Camera drifting across astonishing vistas of water, fields and skies - check.
Whispered poetic narration, often confusing, sometimes in another language - check.
Beautiful people looking sad, walking away from the camera, often in a sunset glow - check.
Also various annoyed audience members struggling with all of the above wondering where the story is. Check.
It's more Malicky than ever, almost to the point of parody if it weren't so masterfully executed - but personally I found it much less satisfying than "The New World" or "The Thin Red Line", possibly because a lot of the time is spent in unremarkable streets of suburban Oklahoma, and partly because it's a film very much about love in all its forms (romantic, parental, spiritual) and that depends far more on character and situation, something that Malick isn't particularly interested in.
Olga Kurylenko (best known for being the "Quantum of Solace" Bond girl) is the lead, and she is absolutely radiant and gives a nuanced, contradictory and heartfelt performance without very much to do. There's a star performance coming from her some time soon for sure. Ben Affleck is very miscast as the man who doesn't know what he wants - rather than supplying gravitas and complexity he just looks dumbfounded and disengaged for most of the film. Rachel McAdams and Javier Bardem have some good moments in supporting roles, hers stripped back to essentially one sequence.
It's beautiful, but has no time for happy endings, and takes a long time getting there. If you loved "The Tree of Life" you probably don't need anyone's advice about whether to watch this. If you hated "The Tree of Life" this really isn't going to be the film to change your mind about the idiosyncratic and uncompromising talents of Terrence Malick.
A wonderful film. Not because I feel I have any particularly deep understanding of it (if there is anything to "get,") but simply because the two hours I spent in the theater were incredibly enjoyable and refreshing.

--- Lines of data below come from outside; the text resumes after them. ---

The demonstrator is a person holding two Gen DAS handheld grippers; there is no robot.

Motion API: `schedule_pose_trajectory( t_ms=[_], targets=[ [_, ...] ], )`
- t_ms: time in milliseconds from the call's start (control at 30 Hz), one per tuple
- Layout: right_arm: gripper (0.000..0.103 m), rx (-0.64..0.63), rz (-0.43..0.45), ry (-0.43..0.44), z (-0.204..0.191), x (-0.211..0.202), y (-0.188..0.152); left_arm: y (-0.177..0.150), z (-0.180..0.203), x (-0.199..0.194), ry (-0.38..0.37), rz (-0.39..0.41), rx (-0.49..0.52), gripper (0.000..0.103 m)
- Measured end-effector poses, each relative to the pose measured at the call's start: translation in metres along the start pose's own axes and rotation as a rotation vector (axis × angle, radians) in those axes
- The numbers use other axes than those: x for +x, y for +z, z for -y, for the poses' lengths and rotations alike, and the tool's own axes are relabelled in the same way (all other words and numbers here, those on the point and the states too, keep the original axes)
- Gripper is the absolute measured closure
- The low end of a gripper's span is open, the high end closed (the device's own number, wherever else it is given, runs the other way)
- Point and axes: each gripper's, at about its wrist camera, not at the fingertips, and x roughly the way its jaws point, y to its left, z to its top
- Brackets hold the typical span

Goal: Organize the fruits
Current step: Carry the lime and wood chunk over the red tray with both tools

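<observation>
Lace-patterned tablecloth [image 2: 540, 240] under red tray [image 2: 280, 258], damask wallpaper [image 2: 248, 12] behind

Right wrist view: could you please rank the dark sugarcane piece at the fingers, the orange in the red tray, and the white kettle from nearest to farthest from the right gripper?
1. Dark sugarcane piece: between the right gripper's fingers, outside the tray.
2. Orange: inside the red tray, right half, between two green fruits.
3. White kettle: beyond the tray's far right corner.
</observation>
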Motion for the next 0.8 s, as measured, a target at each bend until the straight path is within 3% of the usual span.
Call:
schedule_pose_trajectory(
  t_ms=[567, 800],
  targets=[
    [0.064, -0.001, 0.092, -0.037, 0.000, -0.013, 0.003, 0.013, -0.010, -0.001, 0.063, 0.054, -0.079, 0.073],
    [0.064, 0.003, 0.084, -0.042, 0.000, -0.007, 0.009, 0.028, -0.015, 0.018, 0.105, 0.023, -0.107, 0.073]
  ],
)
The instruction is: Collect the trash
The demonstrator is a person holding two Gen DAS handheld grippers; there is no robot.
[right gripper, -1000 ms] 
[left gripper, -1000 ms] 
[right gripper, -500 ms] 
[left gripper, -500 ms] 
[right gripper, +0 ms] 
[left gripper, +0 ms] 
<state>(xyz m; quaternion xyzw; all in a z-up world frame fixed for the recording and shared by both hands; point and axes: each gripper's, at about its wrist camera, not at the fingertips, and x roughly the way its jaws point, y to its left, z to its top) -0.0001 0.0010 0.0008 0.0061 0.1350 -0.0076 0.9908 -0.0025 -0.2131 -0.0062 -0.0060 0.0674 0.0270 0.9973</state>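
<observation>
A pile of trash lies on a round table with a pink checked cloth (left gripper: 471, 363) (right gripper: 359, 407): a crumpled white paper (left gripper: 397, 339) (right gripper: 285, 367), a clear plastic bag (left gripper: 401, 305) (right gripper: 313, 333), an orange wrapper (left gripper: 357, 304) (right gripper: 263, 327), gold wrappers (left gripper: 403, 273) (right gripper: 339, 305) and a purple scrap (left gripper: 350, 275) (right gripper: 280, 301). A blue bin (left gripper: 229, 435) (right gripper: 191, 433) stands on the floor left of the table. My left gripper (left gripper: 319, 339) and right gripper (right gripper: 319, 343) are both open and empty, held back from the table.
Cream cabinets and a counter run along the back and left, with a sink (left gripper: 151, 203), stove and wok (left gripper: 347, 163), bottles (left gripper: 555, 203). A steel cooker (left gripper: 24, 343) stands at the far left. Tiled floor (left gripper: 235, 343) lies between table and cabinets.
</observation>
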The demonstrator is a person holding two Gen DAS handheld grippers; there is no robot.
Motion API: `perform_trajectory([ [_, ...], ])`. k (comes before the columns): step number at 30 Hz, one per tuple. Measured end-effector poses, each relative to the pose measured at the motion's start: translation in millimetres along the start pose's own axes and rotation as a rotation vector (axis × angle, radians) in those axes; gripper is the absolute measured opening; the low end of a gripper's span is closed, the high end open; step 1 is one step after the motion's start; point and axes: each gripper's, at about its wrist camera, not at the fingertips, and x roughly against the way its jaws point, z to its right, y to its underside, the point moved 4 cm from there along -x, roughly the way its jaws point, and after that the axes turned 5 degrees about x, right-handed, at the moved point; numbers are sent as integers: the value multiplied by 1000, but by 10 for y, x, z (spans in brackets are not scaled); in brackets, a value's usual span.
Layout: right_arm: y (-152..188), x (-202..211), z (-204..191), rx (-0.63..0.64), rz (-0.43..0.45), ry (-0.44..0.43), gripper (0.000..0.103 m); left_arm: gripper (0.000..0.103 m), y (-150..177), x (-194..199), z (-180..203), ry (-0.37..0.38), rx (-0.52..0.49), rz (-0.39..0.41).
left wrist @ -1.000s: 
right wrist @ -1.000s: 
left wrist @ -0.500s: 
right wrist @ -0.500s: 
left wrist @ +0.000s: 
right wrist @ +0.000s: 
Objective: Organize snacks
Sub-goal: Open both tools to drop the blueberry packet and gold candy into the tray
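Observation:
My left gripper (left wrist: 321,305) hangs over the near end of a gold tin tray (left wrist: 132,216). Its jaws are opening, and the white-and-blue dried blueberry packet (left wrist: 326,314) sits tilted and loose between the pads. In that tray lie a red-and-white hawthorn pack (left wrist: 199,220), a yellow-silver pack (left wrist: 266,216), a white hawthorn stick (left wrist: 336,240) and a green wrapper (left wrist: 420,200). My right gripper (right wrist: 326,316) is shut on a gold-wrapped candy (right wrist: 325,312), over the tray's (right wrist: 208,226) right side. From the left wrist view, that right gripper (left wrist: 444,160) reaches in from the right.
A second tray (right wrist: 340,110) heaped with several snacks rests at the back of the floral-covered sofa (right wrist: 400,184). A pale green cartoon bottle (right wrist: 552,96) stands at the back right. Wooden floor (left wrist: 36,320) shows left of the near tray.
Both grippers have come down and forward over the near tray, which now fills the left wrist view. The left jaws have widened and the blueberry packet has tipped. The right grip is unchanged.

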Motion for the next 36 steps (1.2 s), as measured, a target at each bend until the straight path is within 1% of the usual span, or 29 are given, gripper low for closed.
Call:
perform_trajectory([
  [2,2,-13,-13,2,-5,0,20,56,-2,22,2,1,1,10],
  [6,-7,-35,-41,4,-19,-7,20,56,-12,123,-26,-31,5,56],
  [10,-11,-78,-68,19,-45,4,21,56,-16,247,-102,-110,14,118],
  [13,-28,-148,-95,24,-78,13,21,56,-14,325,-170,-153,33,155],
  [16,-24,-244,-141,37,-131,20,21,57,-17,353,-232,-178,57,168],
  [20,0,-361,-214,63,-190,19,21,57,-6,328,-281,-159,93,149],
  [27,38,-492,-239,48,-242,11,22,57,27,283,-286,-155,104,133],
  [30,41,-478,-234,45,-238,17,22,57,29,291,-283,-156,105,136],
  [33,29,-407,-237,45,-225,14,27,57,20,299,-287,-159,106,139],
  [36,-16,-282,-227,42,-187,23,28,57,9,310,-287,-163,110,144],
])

I really love the way music and movement (of people and of the camera) and narration work together in his recent films to create a sort of feature-length film "symphony" or "dance" (yes, I realize that sounds hopelessly pretentious, but…)
I totally understand people who dislike/hate Malick's recent output, but I for one am really glad he's still working and making this kind of movie.
Flaws and all, I still found it an intoxicating, beautiful and heartfelt work. Malick has been my favorite director for quite some time and even though this is easily his worst film to date, It still worked for me.